The girls travel to Columbia to assist with the U’wa Oil Resistance, a tragedy of stolen land and corporate greed. Kelly feels so passionately about the mistreatment of the land that Tracy can not help but join in. What happens to the girls there is the central tragedy of the play and giving it away would be a tragedy of its own. The mysteries of the past are all revealed as the play concludes and I promise, they pack a wallop.

All three ladies in the cast offer fantastic performances. Cassie Vail Yeager plays a complex and tormented Kelly, with a convincing physicality and a mournful intensity. Paige Polcene is also fantastic as Elizabeth Bird, giving a sad and nuanced performance that is fully aware of Elizabeth’s conflicted, multidimensional personality. Ashley Elizabeth Allen is incredibly brave as Tracy, whose character changes the most dramatically from scene to scene as she grows from the mousy, panic attack laden girl at the play’s beginning, to the passionate, outspoken woman of the play’s, and her own end. All these women should be commended and applauded.

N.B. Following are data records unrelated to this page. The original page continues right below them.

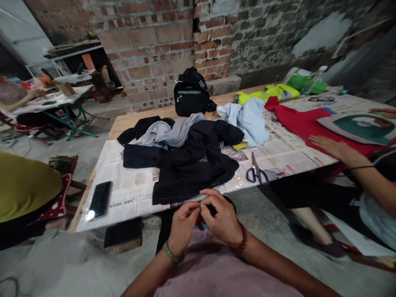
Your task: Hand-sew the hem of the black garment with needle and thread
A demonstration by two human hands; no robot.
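Note:
My left hand (185,225) and my right hand (220,215) meet in front of my body, just off the table's near edge. Thumb and fingers of both are pinched together at the tips, and whatever they hold is too small to make out. Just beyond them a dark garment (192,177) lies crumpled on the table, with a line of light stitches along its near edge. Scissors with dark blue handles (256,171) rest to the right of it. A black phone (100,200) lies to the left.
Newspaper under clear plastic covers the table (126,181). Behind are a grey cloth (165,134), a light blue garment (247,119) and a black bag (191,95). At right, a co-worker's hand (329,146) presses on red fabric (297,119) beside a flat grey-and-green piece (343,123).

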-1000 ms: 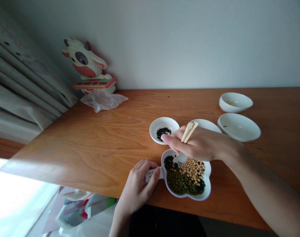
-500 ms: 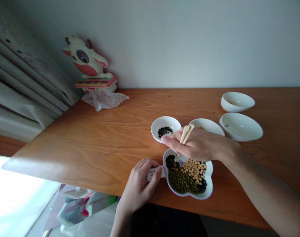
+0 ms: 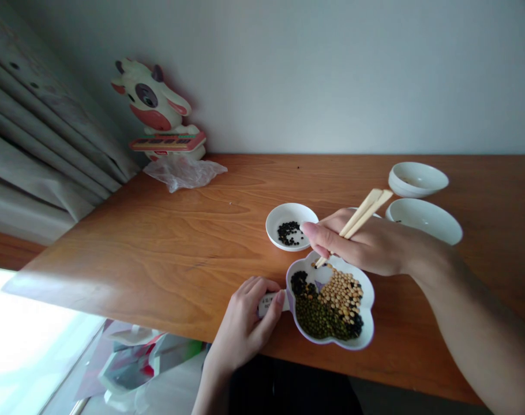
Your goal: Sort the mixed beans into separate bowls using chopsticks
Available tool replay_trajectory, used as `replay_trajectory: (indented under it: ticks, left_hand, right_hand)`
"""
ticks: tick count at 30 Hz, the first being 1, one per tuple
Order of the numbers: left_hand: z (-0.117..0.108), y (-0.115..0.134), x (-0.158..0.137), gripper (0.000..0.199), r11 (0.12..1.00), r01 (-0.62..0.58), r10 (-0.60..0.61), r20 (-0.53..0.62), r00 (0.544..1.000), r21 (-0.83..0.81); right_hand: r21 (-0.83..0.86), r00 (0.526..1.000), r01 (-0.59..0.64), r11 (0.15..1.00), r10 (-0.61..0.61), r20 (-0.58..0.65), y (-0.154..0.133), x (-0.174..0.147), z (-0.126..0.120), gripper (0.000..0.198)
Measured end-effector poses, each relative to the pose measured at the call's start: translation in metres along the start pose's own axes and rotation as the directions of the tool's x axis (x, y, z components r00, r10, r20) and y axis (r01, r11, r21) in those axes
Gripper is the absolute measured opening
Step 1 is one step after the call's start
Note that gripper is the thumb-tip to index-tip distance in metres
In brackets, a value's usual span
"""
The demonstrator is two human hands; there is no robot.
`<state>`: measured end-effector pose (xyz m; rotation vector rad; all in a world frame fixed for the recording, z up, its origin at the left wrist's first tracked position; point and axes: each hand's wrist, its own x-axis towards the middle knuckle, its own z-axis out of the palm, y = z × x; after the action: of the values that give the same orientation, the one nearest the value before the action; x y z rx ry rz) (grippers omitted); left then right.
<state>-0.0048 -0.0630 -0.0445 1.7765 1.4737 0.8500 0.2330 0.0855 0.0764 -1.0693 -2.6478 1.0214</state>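
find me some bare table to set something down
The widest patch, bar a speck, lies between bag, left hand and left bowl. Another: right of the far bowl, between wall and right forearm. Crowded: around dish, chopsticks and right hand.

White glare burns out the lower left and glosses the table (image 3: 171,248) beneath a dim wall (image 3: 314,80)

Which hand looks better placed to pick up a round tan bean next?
Probably the right hand: it holds pale wooden chopsticks, tips inside the white, purple-rimmed, lobed dish, while the left hand grips that dish's white handle.
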Motion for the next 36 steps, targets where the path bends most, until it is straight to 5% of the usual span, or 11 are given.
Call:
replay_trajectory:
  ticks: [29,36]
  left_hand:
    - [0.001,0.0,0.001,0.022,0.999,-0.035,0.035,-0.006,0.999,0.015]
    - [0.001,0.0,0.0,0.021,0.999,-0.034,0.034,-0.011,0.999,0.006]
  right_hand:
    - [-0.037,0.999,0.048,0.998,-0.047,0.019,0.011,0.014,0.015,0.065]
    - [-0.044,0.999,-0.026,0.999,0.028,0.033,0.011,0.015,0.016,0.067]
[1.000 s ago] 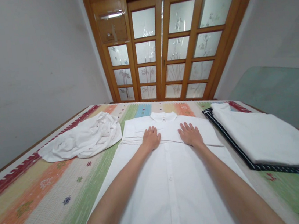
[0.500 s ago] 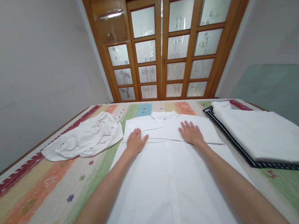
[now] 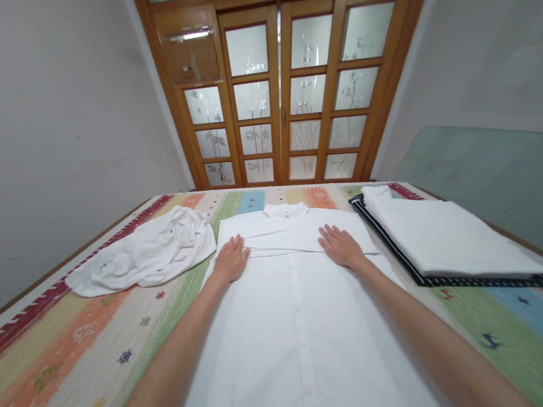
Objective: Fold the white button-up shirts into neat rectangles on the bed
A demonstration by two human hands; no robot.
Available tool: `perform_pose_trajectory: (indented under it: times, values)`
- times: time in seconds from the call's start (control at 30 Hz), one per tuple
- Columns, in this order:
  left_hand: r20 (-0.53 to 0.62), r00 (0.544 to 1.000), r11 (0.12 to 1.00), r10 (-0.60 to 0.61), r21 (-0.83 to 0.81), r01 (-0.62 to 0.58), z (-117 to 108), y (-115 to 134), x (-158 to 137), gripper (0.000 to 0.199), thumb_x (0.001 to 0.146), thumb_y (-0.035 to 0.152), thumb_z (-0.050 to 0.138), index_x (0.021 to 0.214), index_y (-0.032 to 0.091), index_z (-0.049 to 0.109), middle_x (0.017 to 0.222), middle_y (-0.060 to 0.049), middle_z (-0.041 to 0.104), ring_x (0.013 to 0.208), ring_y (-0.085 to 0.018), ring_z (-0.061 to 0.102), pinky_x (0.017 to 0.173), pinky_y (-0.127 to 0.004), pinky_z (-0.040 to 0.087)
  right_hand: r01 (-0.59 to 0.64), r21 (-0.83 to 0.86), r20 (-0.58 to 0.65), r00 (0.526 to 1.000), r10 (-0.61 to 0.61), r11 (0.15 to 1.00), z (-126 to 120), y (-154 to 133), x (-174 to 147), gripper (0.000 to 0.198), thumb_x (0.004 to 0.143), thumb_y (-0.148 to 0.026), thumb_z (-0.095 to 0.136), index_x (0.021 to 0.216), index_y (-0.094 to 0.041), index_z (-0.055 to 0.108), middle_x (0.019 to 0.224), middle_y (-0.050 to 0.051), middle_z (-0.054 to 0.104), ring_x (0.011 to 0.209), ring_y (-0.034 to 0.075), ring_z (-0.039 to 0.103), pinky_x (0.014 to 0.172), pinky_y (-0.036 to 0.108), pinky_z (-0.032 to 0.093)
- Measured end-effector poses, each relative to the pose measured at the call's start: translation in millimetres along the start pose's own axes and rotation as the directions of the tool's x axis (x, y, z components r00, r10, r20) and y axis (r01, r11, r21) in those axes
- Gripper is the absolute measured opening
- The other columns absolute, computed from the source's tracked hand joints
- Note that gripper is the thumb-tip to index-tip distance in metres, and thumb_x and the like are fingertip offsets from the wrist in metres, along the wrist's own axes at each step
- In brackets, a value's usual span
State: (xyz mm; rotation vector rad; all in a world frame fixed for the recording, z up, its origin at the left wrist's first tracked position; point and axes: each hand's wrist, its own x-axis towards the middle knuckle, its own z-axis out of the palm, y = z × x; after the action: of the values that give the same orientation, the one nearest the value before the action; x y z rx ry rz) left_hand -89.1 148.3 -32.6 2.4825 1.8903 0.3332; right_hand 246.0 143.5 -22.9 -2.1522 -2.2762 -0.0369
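A white button-up shirt lies spread in front of me, collar at the far end and button placket facing up. Its sleeves are folded across the chest, one over the other. My left hand rests flat on the folded sleeve at the shirt's left side, fingers stretched out. On the right side of the chest, my right hand presses flat on the sleeve layer, fingers pointing away from me. Neither hand grips the cloth.
A crumpled white garment lies to the left. On the right sits a folded white garment on top of a black patterned one. A colourful striped cloth covers the table. Wooden glazed doors stand behind.
My left hand has slid slightly outward to the left over the sleeve, and its thumb lies closer in. My right hand stays on the same part of the shirt. The camera view has shifted a little.
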Motion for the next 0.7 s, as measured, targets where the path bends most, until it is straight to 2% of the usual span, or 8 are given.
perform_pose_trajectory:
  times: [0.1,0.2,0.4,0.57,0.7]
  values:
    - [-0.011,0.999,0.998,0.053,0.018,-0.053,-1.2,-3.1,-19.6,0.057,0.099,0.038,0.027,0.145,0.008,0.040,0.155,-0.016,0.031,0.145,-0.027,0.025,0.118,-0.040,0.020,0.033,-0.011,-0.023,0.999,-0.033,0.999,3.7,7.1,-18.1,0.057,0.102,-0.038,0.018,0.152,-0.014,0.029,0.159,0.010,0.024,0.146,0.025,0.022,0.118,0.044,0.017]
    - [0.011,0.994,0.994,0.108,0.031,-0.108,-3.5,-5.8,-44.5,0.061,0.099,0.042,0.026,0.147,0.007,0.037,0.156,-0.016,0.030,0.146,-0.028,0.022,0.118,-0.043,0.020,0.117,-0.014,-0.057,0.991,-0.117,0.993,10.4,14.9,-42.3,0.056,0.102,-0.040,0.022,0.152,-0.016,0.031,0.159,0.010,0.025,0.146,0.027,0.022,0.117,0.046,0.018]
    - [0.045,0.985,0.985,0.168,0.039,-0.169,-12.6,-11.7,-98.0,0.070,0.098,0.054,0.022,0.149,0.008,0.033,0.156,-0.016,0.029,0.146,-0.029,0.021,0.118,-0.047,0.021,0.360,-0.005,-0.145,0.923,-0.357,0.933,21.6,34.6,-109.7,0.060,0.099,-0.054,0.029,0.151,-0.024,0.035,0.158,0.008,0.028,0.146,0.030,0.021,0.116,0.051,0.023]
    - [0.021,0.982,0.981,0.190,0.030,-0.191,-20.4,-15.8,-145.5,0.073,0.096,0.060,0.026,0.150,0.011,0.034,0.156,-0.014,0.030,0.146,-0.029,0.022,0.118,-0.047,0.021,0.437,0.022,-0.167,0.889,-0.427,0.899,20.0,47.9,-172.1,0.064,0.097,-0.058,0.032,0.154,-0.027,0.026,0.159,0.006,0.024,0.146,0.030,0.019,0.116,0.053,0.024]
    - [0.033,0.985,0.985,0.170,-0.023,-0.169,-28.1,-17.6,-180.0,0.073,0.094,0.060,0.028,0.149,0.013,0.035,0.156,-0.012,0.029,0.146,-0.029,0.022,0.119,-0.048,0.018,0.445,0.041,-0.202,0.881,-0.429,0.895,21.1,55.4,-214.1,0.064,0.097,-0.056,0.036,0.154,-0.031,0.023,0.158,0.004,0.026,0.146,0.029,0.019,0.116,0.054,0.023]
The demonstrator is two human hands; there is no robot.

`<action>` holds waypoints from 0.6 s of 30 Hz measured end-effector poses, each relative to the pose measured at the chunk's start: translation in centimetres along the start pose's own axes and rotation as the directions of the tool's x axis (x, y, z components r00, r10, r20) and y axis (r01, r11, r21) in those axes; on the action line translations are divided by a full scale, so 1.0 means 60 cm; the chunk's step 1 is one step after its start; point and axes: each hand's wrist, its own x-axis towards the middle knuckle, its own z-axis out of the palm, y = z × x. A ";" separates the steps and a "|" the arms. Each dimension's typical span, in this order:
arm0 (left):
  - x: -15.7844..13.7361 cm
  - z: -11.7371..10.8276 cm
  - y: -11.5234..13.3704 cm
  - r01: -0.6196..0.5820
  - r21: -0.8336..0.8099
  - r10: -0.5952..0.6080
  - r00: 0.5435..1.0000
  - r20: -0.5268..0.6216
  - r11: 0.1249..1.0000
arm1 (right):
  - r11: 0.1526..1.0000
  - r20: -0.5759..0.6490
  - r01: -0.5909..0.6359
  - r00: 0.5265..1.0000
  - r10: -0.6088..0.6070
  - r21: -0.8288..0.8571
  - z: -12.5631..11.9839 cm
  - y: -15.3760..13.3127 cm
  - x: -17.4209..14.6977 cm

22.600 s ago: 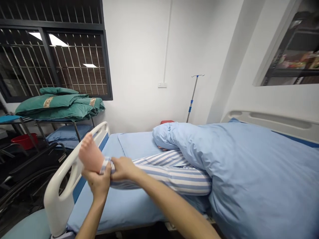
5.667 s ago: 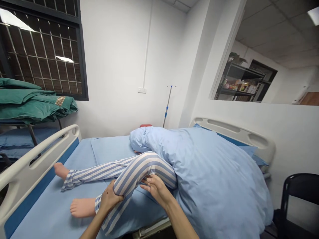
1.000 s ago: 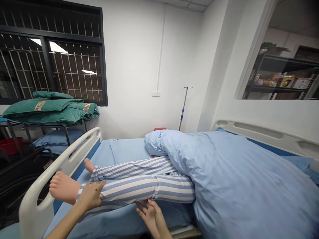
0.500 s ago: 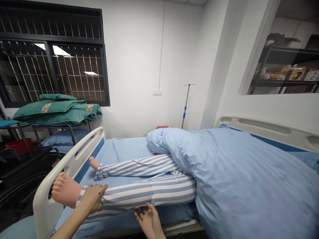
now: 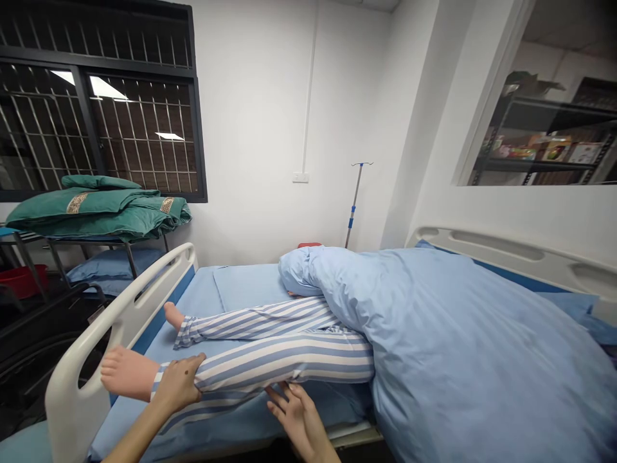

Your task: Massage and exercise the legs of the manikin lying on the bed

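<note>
Two legs in blue-and-white striped trousers lie on the bed, their bare feet smooth like a manikin's. My left hand (image 5: pixel 179 384) is wrapped round the near leg (image 5: pixel 284 357) just above the ankle, over the trouser cuff. The near foot (image 5: pixel 129 373) points up beside the footboard. Palm up, my right hand (image 5: pixel 297 411) has its fingers apart, with the tips touching the underside of the same leg around the knee. The far leg (image 5: pixel 260 319) rests on the sheet. A light blue quilt (image 5: pixel 434 334) hides everything above the thighs.
A white footboard (image 5: pixel 72 360) stands at the left and another bed board (image 5: pixel 501 247) at the right. Behind the bed rises an IV pole (image 5: pixel 355 206). Folded green quilts (image 5: pixel 106 212) lie on a rack at left, near a red basin (image 5: pixel 24 281).
The near leg's knee has risen slightly and bends a little more. My right hand has moved a bit right, its fingertips now under the leg. My left hand keeps its hold.
</note>
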 end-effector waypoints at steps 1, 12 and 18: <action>0.003 0.005 0.006 0.011 -0.017 -0.012 1.000 -0.016 1.000 | 1.000 0.002 0.018 1.000 -0.018 -0.022 0.003 -0.010 -0.002; 0.056 0.052 0.118 0.058 -0.317 -0.072 0.997 -0.032 0.947 | 0.941 0.091 0.137 0.989 -0.114 -0.310 0.061 -0.155 -0.016; 0.080 0.089 0.165 0.052 -0.380 -0.043 0.999 0.033 0.923 | 0.894 0.079 0.142 0.990 -0.119 -0.426 0.067 -0.183 -0.007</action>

The technical elements were also on point. The Garage is a small space with only a handful of chairs in its house, yet the set (Yuri Okahana) light (Jonathan Daroca) and sound design (Jeff Polunas) all made this production seem perfectly suited for The Garage’s small setting, feeling far larger than its physical confines.

SansMerci04Katie Chidester provides skilled, clear, and often inspired direction, keeping up the pacing and expertly holding all of our focus though both acts. She is not afraid of the silence which this play needs to feel believable, and her use of theatricality, though reserved, helps elevate the play’s most transcendent moments. 

Sans Merci takes its name from John Keat’s La Belle Dame Sans Merci (The Beautiful Lady Without Mercy), a poem about a knight who meets and falls in love with a beautiful and mysterious faery woman, only to be left by her, to contemplate her existence and her love’s validity. This poem serves as the back bone of the play, which riffs off of its themes of love and loss, and builds its own poetics upon the poem’s stanzas.

I have rarely seen contemporary theater that so eloquently and multidimensionally examines not just a work of poetry, but such pressing and necessary themes without feeling preachy or heavy handed. To try and encapsulate the multitudes of layers that make this play worth seeing would be impossible. Theater is meant to be seen, to be experienced first hand. Luckily, unlike Tracy, this production has not met its untimely end and you have two weekends with which to experience its pains, its pleasures and its profundities first hand.